### EXERCISE
Wherever the listing holds a picture, leave it out, and copy the remainder exactly.

### DATASET CONTENT
▼

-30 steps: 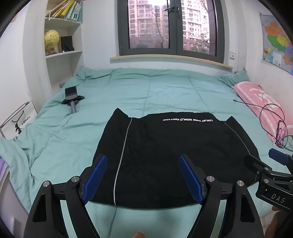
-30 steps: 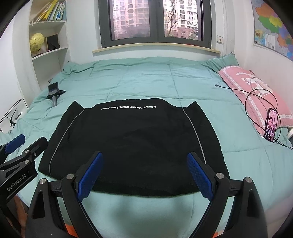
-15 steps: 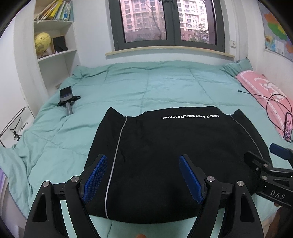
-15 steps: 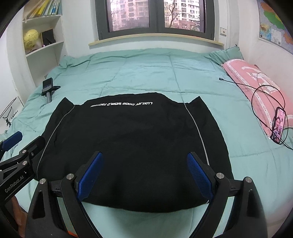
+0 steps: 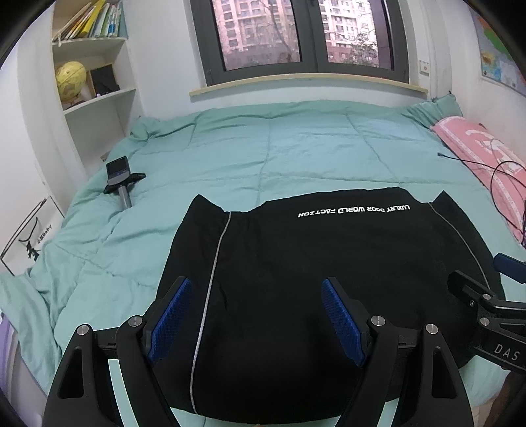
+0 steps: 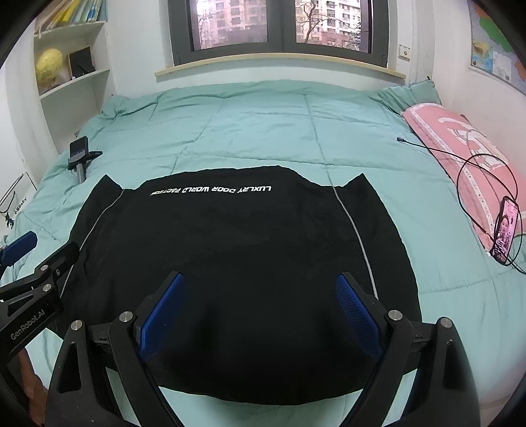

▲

### SOLUTION
-30 steps: 
-30 steps: 
-15 steps: 
-15 steps: 
+0 steps: 
+0 steps: 

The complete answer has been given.